_Instructions for the task:_
Output the listing below verbatim, without images.
+--
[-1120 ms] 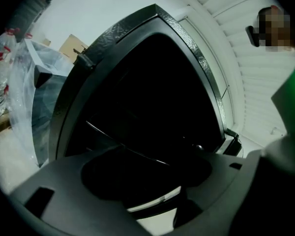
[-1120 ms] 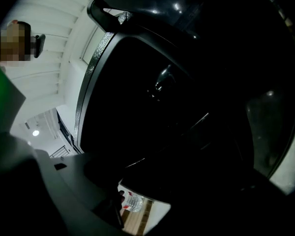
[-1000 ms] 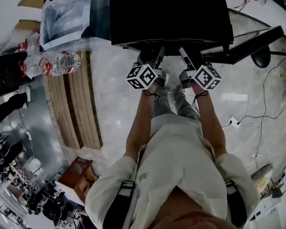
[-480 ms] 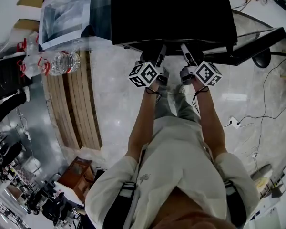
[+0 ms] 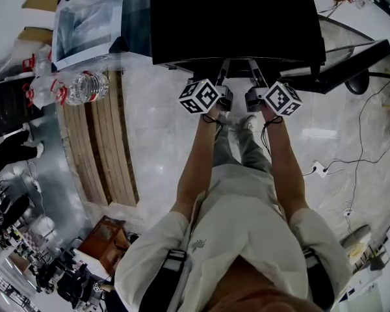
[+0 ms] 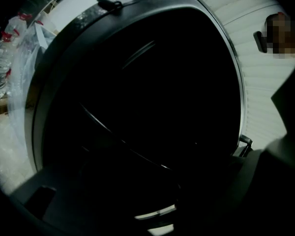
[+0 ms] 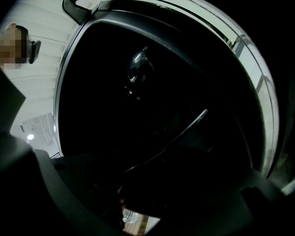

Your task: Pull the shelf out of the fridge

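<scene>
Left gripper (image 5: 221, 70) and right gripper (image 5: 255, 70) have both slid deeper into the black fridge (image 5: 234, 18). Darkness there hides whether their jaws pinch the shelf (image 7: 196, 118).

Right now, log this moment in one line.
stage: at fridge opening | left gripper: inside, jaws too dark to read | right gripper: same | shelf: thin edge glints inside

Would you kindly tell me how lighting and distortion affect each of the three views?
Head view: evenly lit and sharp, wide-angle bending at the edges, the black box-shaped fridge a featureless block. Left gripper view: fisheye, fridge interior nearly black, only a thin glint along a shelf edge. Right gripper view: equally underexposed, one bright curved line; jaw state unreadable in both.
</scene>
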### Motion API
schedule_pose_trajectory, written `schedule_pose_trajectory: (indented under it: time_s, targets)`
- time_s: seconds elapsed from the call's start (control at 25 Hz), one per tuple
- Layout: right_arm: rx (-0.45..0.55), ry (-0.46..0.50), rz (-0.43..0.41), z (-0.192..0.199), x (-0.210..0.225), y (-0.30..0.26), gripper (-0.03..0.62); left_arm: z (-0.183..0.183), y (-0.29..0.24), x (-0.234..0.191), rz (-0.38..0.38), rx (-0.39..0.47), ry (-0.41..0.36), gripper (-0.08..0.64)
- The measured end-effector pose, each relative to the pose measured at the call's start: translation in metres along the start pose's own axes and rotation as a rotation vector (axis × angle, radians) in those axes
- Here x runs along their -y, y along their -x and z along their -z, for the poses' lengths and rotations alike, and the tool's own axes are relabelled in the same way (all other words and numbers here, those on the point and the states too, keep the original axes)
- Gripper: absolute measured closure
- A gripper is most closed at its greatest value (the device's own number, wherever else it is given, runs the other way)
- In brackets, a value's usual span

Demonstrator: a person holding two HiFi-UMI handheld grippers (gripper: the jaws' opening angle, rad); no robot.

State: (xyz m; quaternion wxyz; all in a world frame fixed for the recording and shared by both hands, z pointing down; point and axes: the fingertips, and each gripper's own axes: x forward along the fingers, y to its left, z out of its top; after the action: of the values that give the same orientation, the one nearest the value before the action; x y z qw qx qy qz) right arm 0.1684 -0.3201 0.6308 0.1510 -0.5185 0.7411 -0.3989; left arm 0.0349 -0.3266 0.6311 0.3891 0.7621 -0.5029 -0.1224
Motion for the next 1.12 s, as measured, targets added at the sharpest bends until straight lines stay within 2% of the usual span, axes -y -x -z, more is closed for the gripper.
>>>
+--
_Task output:_
[-1120 ms] 
[-1120 ms] 
[-1000 ms] 
[-480 ms] 
[+0 ms] 
[+0 ms] 
[+0 ms] 

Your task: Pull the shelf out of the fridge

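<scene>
Left gripper (image 5: 221, 70) and right gripper (image 5: 255, 70) have both slid deeper into the black fridge (image 5: 234, 18). Darkness there hides whether their jaws pinch the shelf (image 7: 196, 118).

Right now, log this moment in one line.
stage: at fridge opening | left gripper: inside, jaws too dark to read | right gripper: same | shelf: thin edge glints inside

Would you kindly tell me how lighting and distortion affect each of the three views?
Head view: evenly lit and sharp, wide-angle bending at the edges, the black box-shaped fridge a featureless block. Left gripper view: fisheye, fridge interior nearly black, only a thin glint along a shelf edge. Right gripper view: equally underexposed, one bright curved line; jaw state unreadable in both.
</scene>
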### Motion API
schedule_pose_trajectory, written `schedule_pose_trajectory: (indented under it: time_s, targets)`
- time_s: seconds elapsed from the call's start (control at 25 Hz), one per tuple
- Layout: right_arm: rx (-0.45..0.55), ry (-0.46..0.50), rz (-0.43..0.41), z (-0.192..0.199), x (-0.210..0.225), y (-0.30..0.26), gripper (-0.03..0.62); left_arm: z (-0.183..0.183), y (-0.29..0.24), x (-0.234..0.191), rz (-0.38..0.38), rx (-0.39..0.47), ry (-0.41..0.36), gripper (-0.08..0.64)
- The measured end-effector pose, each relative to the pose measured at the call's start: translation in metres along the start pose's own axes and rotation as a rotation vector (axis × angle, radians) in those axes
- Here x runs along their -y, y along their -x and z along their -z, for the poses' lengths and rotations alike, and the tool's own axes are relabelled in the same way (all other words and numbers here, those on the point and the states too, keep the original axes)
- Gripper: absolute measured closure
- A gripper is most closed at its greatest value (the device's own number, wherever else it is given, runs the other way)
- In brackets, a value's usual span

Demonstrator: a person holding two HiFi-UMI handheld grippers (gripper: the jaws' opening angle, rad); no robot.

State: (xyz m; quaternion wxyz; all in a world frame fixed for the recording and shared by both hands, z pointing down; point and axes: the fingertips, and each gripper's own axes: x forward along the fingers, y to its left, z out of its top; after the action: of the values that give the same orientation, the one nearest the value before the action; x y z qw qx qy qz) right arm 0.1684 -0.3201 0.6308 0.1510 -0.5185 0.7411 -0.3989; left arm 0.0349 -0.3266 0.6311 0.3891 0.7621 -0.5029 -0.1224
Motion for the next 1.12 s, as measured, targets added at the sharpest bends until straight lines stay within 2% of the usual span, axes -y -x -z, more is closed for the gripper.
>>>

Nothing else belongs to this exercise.